Encore un livre qui évoque un grand drame, décidément mes lectures du moment ne sont pas des plus gaies. Mais là encore, le traitement de l’histoire est délicat et réussit à insérer un destin individuel dans un ensemble qui le dépasse. Gaël Faye nous livre un récit sensible de l’enfance de son narrateur (qui a beaucoup de traits communs avec lui) et des blessures que peuvent causer l’exil, le déracinement, la différence.

La grande partie du livre est un récit d’enfance, avec toute la tendre nostalgie de ce type de récit. Gaby raconte la vie avec ses copains, la plupart métis comme lui ; les petites histoires des boys employés par son père ; le départ de sa mère… Son père est un Français qui est tombée amoureux pendant sa coopération au Burundi, s’est marié et s’est installé sur place ; il se conduit comme un blanc qui réussit en Afrique, un rien raciste et méprisant.

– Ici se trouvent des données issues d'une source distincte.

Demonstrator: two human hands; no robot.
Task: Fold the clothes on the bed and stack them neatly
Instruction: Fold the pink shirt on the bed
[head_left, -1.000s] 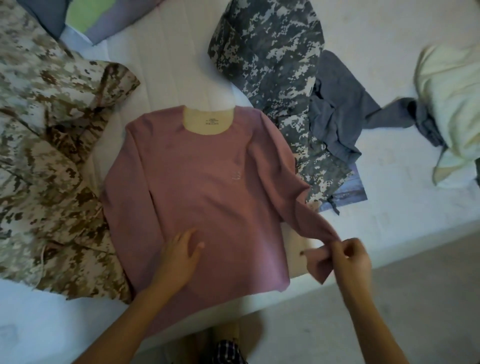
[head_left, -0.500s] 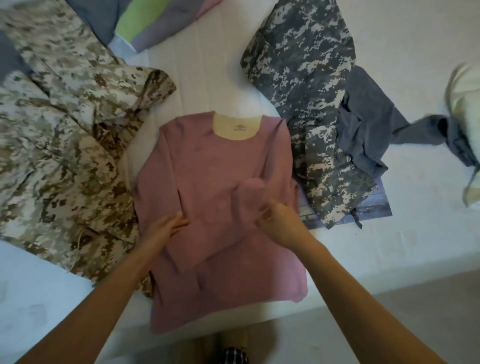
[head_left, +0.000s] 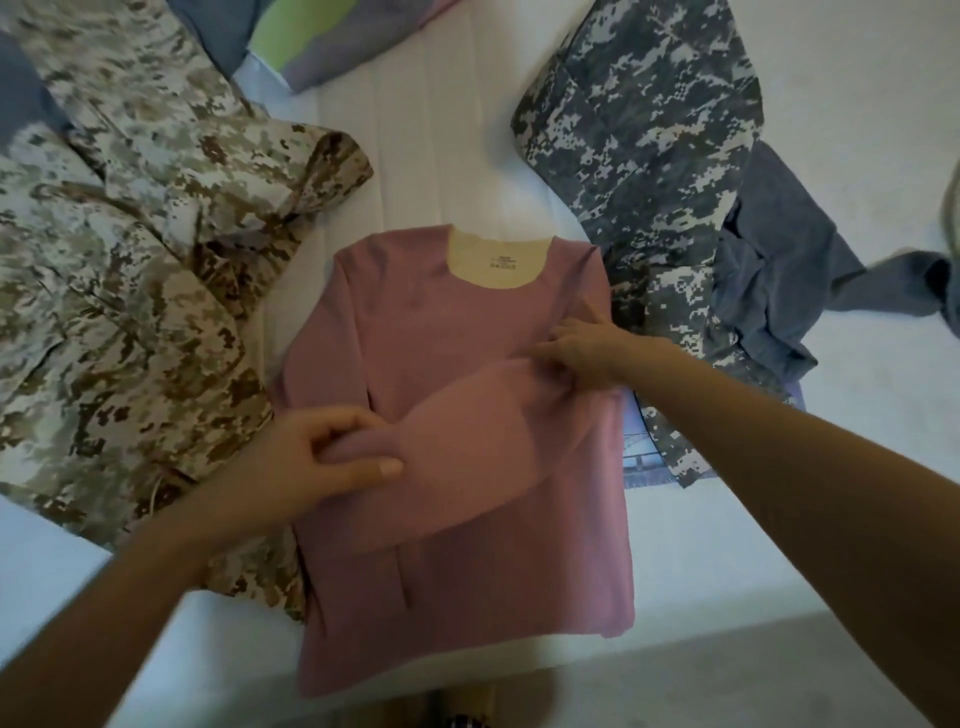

La mère est une Tsutsi dont la famille a quitté le Rwanda en 1963 lors de violences et s’est réfugiée au Burundi.

Petit à petit, on sent que l’ambiance change, l’environnement politique se durcit, les tensions entre boys s’accentuent au prétexte qu’ils ne sont pas de la même communauté. Puis les choses s’aggravent au Rwanda voisin, la famille de sa mère est massacrée alors que la situation se détériore aussi au Burundi.
Sa mère est ravagée par la mort des siens et disparait ; ses potes sont confrontés à la violence, certains prennent parti et se joignent à des bandes qui ressemblent à des gangs et entraînent Gaby vers l’innommable.

Gaby et sa sœur Ana sont alors vite envoyés en France mais le père est tué avant d’avoir pu les rejoindre. Contrairement à sa sœur qui refuse de remuer le passé, Gabriel est marqué par son enfance au Bujumbura, tourmenté par ses souvenirs du Burundi et de ce qu’il y a laissé, et finit par y retourner.

Je pensais être exilé de mon pays. En revenant sur les traces de mon passé, j’ai compris que je l’étais de mon enfance. Ce qui paraît plus cruel.